Technical excellence makes for great performance
Jill Boag is the Project Director on the Monash Freeway Stage 2 Upgrade, a major road project in Melbourne, Victoria. Jill took some time out to talk to us about her career and her work with CPB Contractors.
My start in construction
I was one of five girls raised on a 4,000-acre dairy farm in Stony Creek, Victoria. We all pitched in to do whatever needed to be done, so I grew up knowing that girls can do anything. I’m grateful for that as now I never close my mind to any possibility.
I’ve been in the construction industry for about 25 years. I’m a civil structural engineer by training, which I got into by chance. I’d grown up wanting to be a vet, but a friend wanted to be an electrical engineer and I tagged along to a couple of university open days.
For the first 15 years of my career, I concentrated on acquiring technical knowledge. I learnt how to be a crane assessor, how to be a scaffold inspector, how to place concrete in all weather conditions and to understand the material properties of concrete.
It is technical excellence that makes for great performance, and this foundation of technical knowledge allows me to challenge things so that we arrive at the best result for the project.
We build cities and our infrastructure connects regional areas
Our industry makes for a unique career. One of the best things about working on major projects for a company like CPB Contractors is that the end result is tangible. Every time we go somewhere, everyone in the family starts up, “Yes, we know you worked on this….we know you helped build that.” It is part of enjoying what you do and being proud of what you do.
We are good problem solvers
Our job is to solve problems, and you do that by being positive and listening to any crazy idea. It is often one millimetre of somebody’s ‘out there’ idea that gets you exceptional change. That applies across all aspects of the job – engineering, design, environment, community and safety.

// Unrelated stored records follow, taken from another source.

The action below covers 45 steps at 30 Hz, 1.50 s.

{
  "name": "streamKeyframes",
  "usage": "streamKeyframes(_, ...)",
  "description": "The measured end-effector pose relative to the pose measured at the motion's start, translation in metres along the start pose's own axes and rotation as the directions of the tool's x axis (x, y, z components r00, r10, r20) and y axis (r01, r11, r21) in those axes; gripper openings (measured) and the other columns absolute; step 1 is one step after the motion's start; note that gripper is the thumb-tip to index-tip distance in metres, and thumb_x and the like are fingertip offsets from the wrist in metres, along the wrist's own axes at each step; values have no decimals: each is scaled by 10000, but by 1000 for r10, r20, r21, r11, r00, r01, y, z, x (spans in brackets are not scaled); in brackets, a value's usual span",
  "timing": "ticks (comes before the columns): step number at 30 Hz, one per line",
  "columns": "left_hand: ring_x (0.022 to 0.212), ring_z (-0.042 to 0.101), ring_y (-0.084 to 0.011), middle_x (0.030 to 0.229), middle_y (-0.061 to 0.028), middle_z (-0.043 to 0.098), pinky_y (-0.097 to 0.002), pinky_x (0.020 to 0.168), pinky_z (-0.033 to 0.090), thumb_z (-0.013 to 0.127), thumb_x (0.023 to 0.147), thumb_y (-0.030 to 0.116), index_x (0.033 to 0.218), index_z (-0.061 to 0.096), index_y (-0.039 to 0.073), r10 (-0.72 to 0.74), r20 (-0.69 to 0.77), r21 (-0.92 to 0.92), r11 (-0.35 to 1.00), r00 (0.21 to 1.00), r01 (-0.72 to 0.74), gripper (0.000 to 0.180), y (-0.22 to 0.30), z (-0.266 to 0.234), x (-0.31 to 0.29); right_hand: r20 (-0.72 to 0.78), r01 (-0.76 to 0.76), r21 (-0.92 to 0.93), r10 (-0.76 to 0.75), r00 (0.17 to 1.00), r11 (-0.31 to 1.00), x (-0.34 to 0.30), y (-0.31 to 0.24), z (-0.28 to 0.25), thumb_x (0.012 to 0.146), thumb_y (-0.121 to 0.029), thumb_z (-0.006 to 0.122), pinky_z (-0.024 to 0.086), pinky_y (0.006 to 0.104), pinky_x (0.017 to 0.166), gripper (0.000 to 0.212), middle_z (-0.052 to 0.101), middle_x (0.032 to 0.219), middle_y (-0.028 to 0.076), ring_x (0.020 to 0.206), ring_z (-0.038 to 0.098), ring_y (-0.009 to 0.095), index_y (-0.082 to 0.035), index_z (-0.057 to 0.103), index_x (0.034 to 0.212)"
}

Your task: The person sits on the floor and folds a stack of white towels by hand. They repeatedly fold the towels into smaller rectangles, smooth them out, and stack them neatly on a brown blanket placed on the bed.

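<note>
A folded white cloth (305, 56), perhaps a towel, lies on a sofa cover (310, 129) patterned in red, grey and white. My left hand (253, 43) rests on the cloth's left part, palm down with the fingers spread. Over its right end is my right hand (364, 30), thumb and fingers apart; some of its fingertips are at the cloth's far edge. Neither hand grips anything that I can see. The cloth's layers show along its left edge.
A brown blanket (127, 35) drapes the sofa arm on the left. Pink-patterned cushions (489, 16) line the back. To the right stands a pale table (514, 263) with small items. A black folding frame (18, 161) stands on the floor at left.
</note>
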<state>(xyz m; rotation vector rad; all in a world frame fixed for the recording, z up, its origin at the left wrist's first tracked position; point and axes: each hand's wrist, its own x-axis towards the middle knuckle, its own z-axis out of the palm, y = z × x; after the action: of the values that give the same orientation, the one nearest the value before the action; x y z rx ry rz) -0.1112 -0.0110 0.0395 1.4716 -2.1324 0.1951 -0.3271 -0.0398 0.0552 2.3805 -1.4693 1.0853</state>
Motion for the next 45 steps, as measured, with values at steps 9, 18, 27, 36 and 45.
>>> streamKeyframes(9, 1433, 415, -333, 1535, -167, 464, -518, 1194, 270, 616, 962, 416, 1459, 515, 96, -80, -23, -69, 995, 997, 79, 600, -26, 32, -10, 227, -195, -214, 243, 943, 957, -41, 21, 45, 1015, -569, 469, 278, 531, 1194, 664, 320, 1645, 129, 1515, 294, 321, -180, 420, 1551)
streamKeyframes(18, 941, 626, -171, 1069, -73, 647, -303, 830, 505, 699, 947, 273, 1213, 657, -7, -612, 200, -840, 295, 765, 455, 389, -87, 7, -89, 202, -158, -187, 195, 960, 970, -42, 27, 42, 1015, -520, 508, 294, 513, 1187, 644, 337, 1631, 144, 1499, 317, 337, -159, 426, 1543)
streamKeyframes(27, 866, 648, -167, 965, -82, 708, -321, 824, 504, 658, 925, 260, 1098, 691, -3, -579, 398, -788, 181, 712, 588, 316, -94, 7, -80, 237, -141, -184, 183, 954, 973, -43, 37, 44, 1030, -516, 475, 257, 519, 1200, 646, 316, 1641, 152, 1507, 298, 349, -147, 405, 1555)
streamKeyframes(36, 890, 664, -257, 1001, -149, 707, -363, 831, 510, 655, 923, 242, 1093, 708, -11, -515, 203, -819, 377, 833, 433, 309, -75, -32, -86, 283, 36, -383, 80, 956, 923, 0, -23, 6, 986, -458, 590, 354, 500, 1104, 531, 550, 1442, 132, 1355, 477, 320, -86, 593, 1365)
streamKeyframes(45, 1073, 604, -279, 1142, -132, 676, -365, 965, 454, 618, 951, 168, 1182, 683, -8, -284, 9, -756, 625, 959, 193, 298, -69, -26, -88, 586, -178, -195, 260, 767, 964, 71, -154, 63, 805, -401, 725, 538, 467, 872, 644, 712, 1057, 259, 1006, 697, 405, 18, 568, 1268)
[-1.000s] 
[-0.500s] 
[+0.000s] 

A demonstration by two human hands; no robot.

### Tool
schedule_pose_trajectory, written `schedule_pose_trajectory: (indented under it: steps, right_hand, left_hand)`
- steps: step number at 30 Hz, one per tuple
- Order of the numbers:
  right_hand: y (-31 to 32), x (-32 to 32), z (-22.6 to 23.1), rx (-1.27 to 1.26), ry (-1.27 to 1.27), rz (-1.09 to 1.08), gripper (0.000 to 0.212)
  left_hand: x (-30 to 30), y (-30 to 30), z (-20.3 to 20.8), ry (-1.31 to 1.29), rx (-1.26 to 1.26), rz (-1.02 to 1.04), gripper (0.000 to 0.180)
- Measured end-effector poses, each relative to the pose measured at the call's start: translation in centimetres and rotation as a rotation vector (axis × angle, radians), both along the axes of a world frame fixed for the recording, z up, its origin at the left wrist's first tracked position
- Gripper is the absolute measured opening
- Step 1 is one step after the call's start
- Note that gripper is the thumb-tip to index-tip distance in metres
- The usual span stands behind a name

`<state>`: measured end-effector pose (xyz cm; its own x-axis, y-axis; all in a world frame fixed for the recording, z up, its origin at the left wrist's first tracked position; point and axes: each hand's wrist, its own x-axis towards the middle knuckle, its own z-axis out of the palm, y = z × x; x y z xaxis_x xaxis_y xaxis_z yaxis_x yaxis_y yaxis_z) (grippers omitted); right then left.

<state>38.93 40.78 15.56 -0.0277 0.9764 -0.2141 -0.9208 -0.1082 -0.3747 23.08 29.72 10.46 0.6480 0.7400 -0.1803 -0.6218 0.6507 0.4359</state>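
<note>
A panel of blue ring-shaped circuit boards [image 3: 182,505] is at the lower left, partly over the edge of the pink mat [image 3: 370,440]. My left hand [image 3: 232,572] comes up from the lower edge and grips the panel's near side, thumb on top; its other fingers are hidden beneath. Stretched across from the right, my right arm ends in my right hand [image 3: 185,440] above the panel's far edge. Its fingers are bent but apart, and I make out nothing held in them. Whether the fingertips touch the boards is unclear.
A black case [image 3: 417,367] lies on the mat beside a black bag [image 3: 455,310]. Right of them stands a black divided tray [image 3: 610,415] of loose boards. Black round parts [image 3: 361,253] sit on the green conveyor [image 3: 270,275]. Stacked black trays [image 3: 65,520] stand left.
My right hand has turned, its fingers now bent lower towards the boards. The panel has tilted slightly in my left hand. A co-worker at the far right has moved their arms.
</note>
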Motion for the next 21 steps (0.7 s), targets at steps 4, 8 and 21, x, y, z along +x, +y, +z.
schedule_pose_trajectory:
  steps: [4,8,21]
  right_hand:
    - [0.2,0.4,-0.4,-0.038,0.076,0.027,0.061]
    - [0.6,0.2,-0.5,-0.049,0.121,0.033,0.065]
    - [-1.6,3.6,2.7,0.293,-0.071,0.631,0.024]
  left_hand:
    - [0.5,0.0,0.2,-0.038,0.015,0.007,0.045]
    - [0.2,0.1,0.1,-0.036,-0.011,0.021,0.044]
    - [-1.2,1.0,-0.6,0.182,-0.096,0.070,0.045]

I always tell people about a job I did in the UK where I built a mobile phone tower on the side of a mountain. I was waist-deep in snow on the side of a mountain that I’d hiked up because there was no road and I was thinking, how am I going to do this job? The answer ended up being a motorbike with a crane on it, so there is always an answer!
Collaboration supports a high-performance culture
Keeping an open mind, encouraging and engaging people, are what builds the right culture. I’m an information seeker. I want to ask questions and constructively challenge what is being done. This builds the collaborative culture that promotes good values, integrity and excellence.
As a Project Director on a big job like this, it’s important to make space for people so they can make their contribution in their own way. It is super important to be open with your team that you don’t know everything and that the entire group is giving value, in many different ways.
It can often be a very junior engineer that, by asking a question, brings about an improvement in what we are doing. You need to have open communication and a supportive environment where people feel like they can contribute their ideas. Collaboration is what it is all about. What I want is a work environment where people are positive and happy about what they are doing. And when you get happy people, you get good outcomes.
Outside of work
In my spare time, I run ultra-marathons. I had never run more than 5 kilometres, but I saw this advertisement for The Big Red Run, which runs 150 kms in stages through the Simpson Desert to raise money for juvenile diabetes. It ends at the Birdsville pub, and I thought that would be amazing. So, I trained for six months, and running up and down dunes in Central Australia was a phenomenal experience.